Garra panitvongi

Scientific classification
- Kingdom: Animalia
- Phylum: Chordata
- Class: Actinopterygii
- Order: Cypriniformes
- Family: Cyprinidae
- Genus: Garra
- Species: G. panitvongi
- Binomial name: Garra panitvongi Tangjitjaroen, Z. S. Randall, Tongnunui, Boyd & Page, 2023

= Garra panitvongi =

- Genus: Garra
- Species: panitvongi
- Authority: Tangjitjaroen, Z. S. Randall, Tongnunui, Boyd & Page, 2023

Species of fish

Garra panitvongi, the redtail garra, is a species of ray-finned fish in the family Cyprinidae found in the Ataran River drainage and native to the Salween River basin in Thailand and Myanmar. After previously being popular in the pet trade, it was described to science as a new species in 2023.

== Description==
Garra panitvongi is a small fish growing to around 92 millimeters (3.6 inches) in length.
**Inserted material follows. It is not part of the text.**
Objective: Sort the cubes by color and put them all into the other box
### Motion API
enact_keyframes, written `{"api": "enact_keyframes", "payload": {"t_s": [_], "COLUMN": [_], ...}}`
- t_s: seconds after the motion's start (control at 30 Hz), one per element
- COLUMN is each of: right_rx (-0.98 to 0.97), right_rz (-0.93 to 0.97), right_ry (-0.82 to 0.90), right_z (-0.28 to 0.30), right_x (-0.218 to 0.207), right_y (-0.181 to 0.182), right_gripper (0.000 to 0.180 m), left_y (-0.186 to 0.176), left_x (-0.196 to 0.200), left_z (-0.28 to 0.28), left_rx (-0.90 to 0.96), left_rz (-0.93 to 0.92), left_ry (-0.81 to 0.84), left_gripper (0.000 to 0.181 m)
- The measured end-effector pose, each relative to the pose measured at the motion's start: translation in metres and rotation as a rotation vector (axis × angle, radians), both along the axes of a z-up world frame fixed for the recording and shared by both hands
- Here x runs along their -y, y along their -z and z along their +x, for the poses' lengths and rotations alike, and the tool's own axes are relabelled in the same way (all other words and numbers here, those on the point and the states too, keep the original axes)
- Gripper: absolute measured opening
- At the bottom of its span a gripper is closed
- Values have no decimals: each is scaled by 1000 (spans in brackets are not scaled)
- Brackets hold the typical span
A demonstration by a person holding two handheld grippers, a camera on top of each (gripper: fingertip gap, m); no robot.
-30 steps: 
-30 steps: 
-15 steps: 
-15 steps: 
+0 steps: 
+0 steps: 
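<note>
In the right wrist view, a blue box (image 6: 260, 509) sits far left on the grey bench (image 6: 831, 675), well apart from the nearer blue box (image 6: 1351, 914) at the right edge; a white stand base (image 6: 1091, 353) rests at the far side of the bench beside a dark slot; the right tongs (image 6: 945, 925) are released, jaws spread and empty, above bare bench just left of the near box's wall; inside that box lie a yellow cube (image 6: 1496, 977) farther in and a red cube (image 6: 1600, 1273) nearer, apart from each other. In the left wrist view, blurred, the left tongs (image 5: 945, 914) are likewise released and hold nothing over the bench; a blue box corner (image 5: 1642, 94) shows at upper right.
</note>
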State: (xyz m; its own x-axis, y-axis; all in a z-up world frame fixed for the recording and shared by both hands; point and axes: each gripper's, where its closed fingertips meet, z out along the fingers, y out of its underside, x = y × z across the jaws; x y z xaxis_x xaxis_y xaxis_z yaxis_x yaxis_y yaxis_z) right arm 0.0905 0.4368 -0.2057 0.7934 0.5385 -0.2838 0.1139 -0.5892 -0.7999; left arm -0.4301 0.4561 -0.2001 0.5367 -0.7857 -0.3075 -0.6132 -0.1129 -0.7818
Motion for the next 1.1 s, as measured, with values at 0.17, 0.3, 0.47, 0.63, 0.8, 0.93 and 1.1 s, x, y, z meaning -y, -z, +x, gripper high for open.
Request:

It is distinguishable from other members of its genus through its red-orange body and caudal fin coloration, as well as a protuberance above the mouth with a blue stripe on each side forming a "V" shape.

==Etymology==

The specific name, panitvongi, is in honor of Thai professor Nonn Panitvong, who wrote A Photographic Guide to Freshwater Fishes of Thailand.

==Taxonomic evaluation==

Garra panitvongi was found to form a clade with G. yajiangensis and G. gotyla.